Feature

Teror Horor di Kedai Mangge

INI bagian dari skenario kan Try?” bisik saya kepada Try Anugrah, pemilik kafe Dg Mangge Premium saat mendatangi tempat duduk kami.

Saya spontan bertanya, setelah ambulans dengan sirene meraung–raung berhenti mendadak di depan kafe Dg Mangge Premium. Saat itu, waktu sudah menunjukkan pukul 22.10 wita.

Beberapa satgas turun dengan APD lengkap, tak ubahnya petugas–petugas kesehatan di Tiongkok yang menjemput paksa warga terinfeksi Covid-19. Suasana hening, atmosfer kedai dicekam was-was.

Mereka bernegosiasi dengan panitia kegiatan, untuk membawa salah satu pengunjung yang hadir ke rumah sakit.

Pejabat Kepala Bidang pada Dinas Pariwisata sampai–sampai harus mengambil mikrofon, dan menyampaikan permohonan maaf atas terganggunya kegiatan pementasan seni. Padahal saat itu, acara tengah seru-serunya.

Ia menyampaikan, salah satu dari pengunjung kafe yang baru kembali dari kota Makassar itu, harus dijemput Satgas Covid. Dari hasil tes cepat, si pengunjung diketahui reaktif.

Saya sungguh  khawatir. Sebab, delapan jam sebelum hadir meliput acara itu, tak sengaja saya bertemu dan mengobrol cukup lama dengan pengunjung yang dimaksud. Kebetulan saat itu, kami duduk di tempat duduk yang sama, dengan yang saya tempati bersama teman-teman malam itu.

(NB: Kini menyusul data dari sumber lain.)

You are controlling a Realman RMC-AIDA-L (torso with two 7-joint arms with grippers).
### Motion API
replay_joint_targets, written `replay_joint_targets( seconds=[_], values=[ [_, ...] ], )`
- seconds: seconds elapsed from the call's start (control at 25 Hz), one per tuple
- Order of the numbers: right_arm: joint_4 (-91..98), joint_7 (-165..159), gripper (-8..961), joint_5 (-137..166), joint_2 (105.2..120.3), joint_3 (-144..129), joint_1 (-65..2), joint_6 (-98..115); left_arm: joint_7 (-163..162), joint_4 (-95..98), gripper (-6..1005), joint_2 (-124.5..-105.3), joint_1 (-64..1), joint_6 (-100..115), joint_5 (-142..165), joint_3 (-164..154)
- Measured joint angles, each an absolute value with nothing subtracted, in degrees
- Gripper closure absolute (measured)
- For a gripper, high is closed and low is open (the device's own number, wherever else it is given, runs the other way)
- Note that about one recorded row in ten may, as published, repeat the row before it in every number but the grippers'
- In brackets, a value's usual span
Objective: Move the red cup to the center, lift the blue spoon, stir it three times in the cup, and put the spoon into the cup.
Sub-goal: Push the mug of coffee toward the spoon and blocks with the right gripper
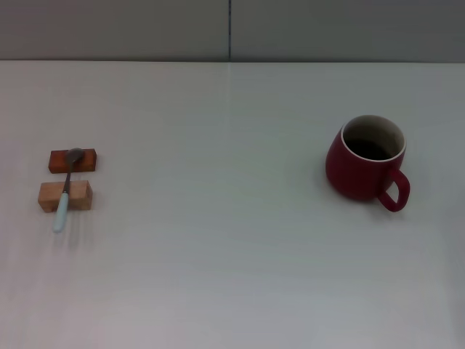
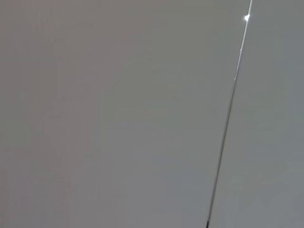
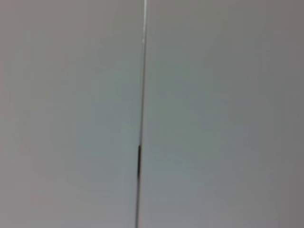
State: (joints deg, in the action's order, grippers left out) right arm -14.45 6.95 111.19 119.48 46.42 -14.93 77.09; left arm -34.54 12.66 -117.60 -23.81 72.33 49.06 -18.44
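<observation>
Cup: one red cup stands upright near the table's right edge, handle toward the front right, not yet moved to the center.
Spoon: one blue spoon near the left edge, propped across two wooden blocks, probably so its handle is easy to pinch.
Grippers: neither shows; open or closed cannot be told.

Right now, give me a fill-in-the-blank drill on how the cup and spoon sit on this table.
1. The red cup stands on the robot's ____ side of the table.
2. The blue spoon lies across two wooden ____.
3. The spoon's grey bowl rests on the ____-coloured block, the farther one.
4. The cup's handle points toward the robot's ____.

Missing words: right; blocks; reddish; right
</observation>
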Motion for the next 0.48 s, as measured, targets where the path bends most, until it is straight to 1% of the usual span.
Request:
replay_joint_targets(
  seconds=[0.2,0.48],
  values=[
    [-11.85,6.95,888,111.43,119.21,42.77,-16.2,75.67,-34.54,12.66,171,-117.6,-23.5,72.42,49.04,-18.34],
    [-7.25,6.96,906,111.61,119.11,37.32,-19.19,73.34,-34.54,12.66,171,-117.6,-23.38,72.69,48.95,-18.27]
  ],
)
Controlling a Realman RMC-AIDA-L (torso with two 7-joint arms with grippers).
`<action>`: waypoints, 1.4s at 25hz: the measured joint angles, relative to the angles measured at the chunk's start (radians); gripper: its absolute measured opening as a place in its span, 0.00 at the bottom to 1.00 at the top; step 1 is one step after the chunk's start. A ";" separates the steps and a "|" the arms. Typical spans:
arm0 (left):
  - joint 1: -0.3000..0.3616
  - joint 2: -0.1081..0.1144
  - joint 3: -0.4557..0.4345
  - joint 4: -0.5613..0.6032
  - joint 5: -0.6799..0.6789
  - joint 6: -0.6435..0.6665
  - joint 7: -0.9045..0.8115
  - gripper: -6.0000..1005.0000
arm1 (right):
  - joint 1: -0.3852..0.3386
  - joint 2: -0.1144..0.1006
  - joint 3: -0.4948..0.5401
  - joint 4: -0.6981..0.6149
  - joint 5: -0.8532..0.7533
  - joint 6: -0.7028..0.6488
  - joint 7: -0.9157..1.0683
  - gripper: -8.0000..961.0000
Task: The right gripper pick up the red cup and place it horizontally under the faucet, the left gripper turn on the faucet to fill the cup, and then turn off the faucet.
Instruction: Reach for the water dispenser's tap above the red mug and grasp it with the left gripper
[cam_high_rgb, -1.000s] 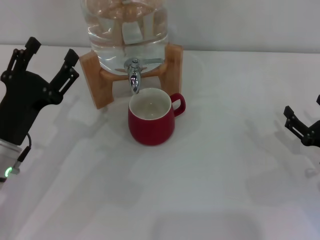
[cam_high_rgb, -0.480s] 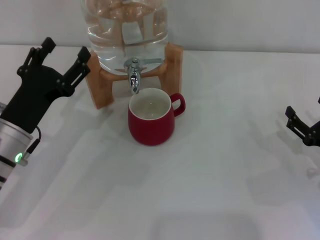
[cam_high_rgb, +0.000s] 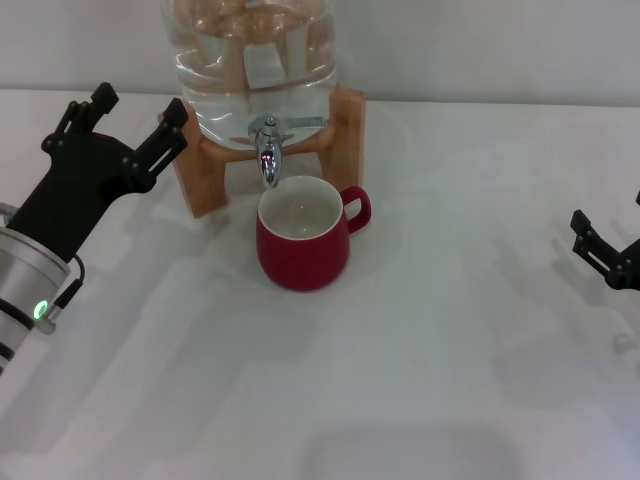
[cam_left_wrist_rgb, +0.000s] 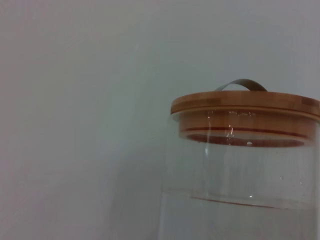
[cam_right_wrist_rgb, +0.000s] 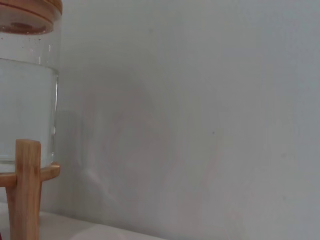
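Left tool (cam_high_rgb: 128, 118) moved nearer wooden stand (cam_high_rgb: 196, 185), fingers apart; red cup (cam_high_rgb: 303, 245) under faucet (cam_high_rgb: 267, 150).

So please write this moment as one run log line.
red cup: upright under faucet | left gripper: open, beside wooden stand, off faucet | right gripper: open, far right

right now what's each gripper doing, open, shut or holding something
Left gripper: open, empty, beside the wooden jug stand.
Right gripper: open, empty, at the table's right edge.
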 joint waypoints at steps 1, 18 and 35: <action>0.009 0.000 0.002 0.021 0.010 0.018 -0.008 0.89 | 0.000 0.000 0.000 0.000 0.000 0.000 0.000 0.90; 0.161 0.003 0.056 0.351 0.216 0.290 -0.191 0.89 | -0.006 -0.001 0.000 0.001 0.000 0.002 0.000 0.90; 0.283 0.002 0.051 0.675 0.850 0.443 -0.825 0.89 | -0.001 -0.001 0.000 -0.001 0.000 0.002 0.000 0.90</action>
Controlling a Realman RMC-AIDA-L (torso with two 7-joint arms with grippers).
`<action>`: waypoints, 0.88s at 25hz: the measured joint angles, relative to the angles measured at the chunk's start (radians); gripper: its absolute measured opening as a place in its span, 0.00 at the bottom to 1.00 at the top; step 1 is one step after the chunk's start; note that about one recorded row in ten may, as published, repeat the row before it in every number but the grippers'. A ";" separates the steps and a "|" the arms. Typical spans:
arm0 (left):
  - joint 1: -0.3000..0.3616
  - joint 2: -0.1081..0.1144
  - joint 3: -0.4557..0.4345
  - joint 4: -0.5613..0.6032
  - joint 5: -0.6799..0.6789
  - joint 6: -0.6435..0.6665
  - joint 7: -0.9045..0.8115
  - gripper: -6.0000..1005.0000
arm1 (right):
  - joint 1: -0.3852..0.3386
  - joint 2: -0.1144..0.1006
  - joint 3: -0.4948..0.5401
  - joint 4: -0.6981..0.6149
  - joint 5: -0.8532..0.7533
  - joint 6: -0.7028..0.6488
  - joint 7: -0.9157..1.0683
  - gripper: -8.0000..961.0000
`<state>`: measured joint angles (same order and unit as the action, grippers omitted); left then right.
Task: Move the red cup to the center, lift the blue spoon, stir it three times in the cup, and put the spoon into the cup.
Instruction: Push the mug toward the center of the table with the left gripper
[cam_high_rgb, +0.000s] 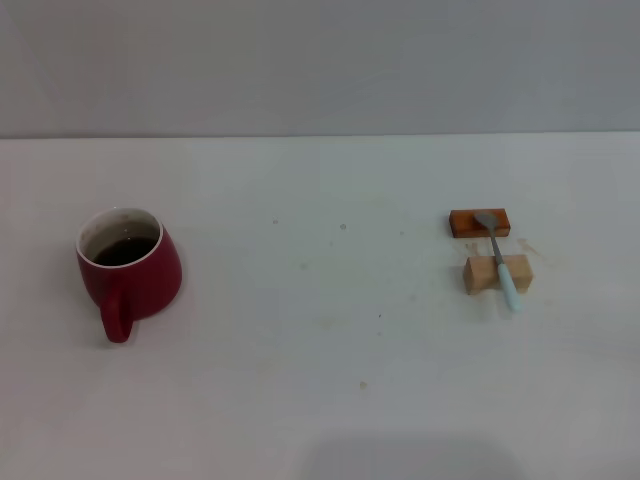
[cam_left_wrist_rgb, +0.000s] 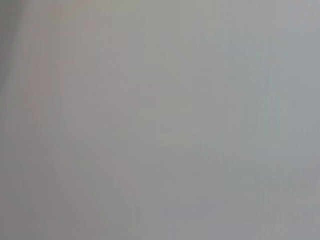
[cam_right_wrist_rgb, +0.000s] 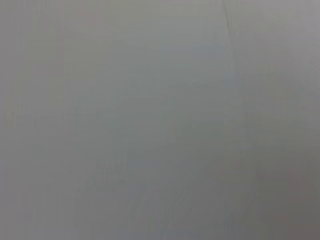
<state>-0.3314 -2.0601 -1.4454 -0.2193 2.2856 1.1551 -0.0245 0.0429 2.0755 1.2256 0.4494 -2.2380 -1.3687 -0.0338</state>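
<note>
The red cup (cam_high_rgb: 129, 266) sits at the left of the head frame, handle toward the bottom edge, dark liquid inside, well apart from the blue spoon (cam_high_rgb: 500, 262), which rests at the right across an orange-brown block (cam_high_rgb: 480, 222) and a pale wooden block (cam_high_rgb: 497, 274) on the white table (cam_high_rgb: 330, 370). Neither gripper is in view, so their state cannot be told. Judging by this, nothing has begun; the first move calls for grasping the cup and shifting it rightward to the center.

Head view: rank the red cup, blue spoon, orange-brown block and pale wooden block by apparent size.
1. red cup, clearly largest.
2. blue spoon, longest of the rest but slim.
3. pale wooden block and orange-brown block: alike, so unranked.
</note>
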 joint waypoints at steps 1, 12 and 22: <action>0.000 0.000 0.000 0.000 0.000 0.000 0.000 0.86 | 0.000 0.000 0.000 0.000 0.000 0.000 0.000 0.71; 0.000 0.000 0.001 0.000 0.000 0.000 0.000 0.86 | 0.000 0.000 0.000 0.000 0.000 0.001 0.000 0.71; 0.002 0.001 0.022 0.000 0.002 -0.003 0.001 0.85 | 0.000 0.000 0.000 0.000 0.000 0.000 0.000 0.71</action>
<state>-0.3298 -2.0594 -1.4237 -0.2193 2.2875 1.1520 -0.0235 0.0429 2.0755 1.2254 0.4494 -2.2381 -1.3683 -0.0342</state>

Perdebatan pun terjadi di meja kami. Terutama keberanian petugas dengan APD lengkap, mendatangi dan “mengacaukan” acara yang dihadiri Kejari Banggai. “Ini bagian dari teatrikal,” kata Evan, wartawan yang bersama kami, menenangkan.

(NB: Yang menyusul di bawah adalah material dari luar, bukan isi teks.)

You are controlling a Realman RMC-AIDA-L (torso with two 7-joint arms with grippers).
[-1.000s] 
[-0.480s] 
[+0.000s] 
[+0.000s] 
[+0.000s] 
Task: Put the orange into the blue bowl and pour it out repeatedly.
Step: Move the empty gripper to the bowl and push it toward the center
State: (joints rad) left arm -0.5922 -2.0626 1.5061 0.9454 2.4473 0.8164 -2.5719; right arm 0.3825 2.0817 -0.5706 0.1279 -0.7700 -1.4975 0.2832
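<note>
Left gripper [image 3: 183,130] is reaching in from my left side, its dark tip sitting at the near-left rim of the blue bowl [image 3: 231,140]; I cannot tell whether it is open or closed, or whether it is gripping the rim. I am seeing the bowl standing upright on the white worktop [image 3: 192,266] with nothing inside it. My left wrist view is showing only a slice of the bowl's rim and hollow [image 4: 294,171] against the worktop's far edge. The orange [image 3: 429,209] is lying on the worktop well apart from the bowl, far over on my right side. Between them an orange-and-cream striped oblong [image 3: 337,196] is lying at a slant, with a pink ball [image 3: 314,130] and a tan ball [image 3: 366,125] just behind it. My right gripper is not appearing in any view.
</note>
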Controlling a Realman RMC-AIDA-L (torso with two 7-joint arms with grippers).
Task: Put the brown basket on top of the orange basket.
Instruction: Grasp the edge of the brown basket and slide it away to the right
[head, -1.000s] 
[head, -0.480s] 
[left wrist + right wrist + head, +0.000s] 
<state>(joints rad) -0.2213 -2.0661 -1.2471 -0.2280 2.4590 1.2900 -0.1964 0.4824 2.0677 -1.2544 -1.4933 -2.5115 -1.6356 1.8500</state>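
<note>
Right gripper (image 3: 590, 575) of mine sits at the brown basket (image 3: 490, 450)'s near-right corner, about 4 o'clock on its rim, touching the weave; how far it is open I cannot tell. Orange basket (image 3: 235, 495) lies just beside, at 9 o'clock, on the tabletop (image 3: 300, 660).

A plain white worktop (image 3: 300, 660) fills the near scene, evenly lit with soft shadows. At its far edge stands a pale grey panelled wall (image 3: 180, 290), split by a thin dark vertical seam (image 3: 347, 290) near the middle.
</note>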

”Satgas selalu turun bersama TNI-POLRI,” tambahnya, yang lalu disepakati oleh teman-teman lainnya.

Saat itu Satgas memang tidak didampingi Polri. Meski begitu, saya masih tetap kurang yakin. Sebab, saya menyaksikan sendiri pemeriksaan rapid test di pos pelabuhan feri pada Sabtu (10/12) dini hari, dua pekan lalu. Saat itu, sekira tiga atau empat petugas kesehatan nekat bertugas memeriksa dokumen perjalanan penumpang kapal yang baru tiba dari Salakan tanpa didampingi aparat pengamanan.

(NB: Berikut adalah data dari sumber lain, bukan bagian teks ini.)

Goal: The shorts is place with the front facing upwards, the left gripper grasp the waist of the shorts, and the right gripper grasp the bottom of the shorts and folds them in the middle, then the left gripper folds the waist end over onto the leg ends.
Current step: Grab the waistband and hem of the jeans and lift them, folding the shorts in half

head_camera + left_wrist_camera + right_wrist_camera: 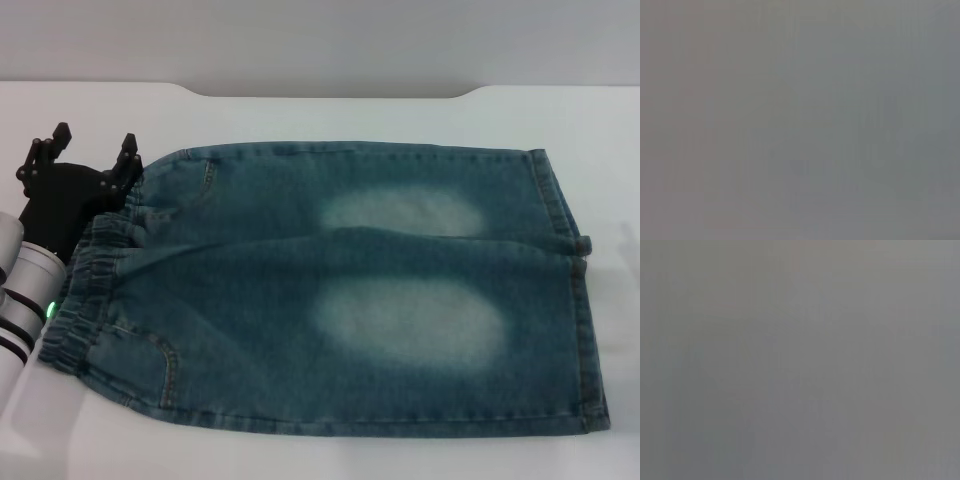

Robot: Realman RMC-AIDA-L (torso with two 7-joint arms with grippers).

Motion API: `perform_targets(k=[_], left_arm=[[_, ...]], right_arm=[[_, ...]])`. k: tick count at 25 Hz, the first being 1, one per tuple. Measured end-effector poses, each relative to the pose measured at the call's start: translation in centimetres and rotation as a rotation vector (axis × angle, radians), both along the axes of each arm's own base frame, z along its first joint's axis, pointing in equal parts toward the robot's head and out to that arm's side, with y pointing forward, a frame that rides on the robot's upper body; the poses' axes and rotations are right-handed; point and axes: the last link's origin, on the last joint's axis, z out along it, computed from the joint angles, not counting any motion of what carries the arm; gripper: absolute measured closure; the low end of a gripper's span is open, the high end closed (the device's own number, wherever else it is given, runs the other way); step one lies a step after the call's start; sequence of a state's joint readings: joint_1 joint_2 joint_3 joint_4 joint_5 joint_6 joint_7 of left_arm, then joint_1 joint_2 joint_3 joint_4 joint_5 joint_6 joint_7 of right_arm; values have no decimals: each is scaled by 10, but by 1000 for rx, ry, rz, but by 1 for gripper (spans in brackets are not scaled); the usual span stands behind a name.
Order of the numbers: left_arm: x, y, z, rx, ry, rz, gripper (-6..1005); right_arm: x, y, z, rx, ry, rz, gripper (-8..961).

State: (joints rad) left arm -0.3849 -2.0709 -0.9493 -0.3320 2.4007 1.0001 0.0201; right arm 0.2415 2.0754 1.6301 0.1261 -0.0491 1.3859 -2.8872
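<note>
Left tool (92,148) spread open, empty, poised at waist (85,290) | right tool unseen | shorts (350,290) flat on tabletop (400,110), hems (575,290) right | no fold begun.

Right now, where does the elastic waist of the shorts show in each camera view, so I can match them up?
Head view: the waist runs down the left edge of the shorts, beside the left tool, whose fingers are spread open.
Left wrist view: not in it; only blank grey.
Right wrist view: not in it; only blank grey.
Shared landmark: none; only the head view shows the scene.
</note>
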Motion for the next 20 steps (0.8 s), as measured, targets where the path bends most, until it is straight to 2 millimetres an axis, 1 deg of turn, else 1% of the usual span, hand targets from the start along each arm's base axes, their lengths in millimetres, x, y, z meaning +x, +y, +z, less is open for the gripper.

Akhirnya Chimang—panggilan akrab Risman Saripudin—salah satu pengunjung kafe yang duduk di deretan bangku paling depan itu pun mengalah. Ia berjalan gontai menuju mobil ambulans, dengan pengawalan dua orang satgas. Kafe pun mendadak hening saat sirene ambulans menjauh. Saat itu saya pikir, semua penonton sama seperti saya, ragu dan khawatir.

Tak lama kemudian, Chimang, muncul di tengah-tengah pengunjung. Mengonfirmasi kekhawatiran saya maupun pernyataan teman, bahwa kekacauan itu ternyata benar-benar bagian dari aksi teatrikal yang dipersembahkan Dewan Kesenian Banggai.

KOMPLIT: Rangkaian pertunjukan The Mask, kelucuan, teror horor, maupun adegan-adegannya dikemas cukup apik. [Foto: Haris Ladici/ Luwuk Post]
KOMPLIT: Rangkaian pertunjukan The Mask, kelucuan, teror horor, maupun adegan-adegannya dikemas cukup apik. [Foto: Haris Ladici/ Luwuk Post]
Pementasan sekira 30 menit dari kelompok Dewan Kesenian Banggai ini benar-benar sebuah hiburan menarik. Rangkaian pertunjukan The Mask tersebut, komplit. Kelucuan, teror horor, maupun adegan-adegannya dikemas cukup apik. Membawa penonton ke atmosfir sepi, sekaligus mengundang tawa.

Sejak awal pementasan, saya yang duduk di meja paling belakang dan paling pojok sudah dikagetkan oleh kemunculan sosok wanita berbaju hitam dan bertopeng putih. Saat saya datang, dan bergabung dengan teman-teman wartawan, sekelebat saya memang sudah melihat seorang perempuan duduk di pojokan taman. Sendirian. Saat pementasan dimulai, lampu dipadamkan dan instrumen diputar, sosok perempuan bertopeng itu berubah wujud menjadi makhluk lain yang menebar ketakutan. Ia berjalan pelan, mengitari meja-meja, sesekali singgah cukup lama di beberapa meja.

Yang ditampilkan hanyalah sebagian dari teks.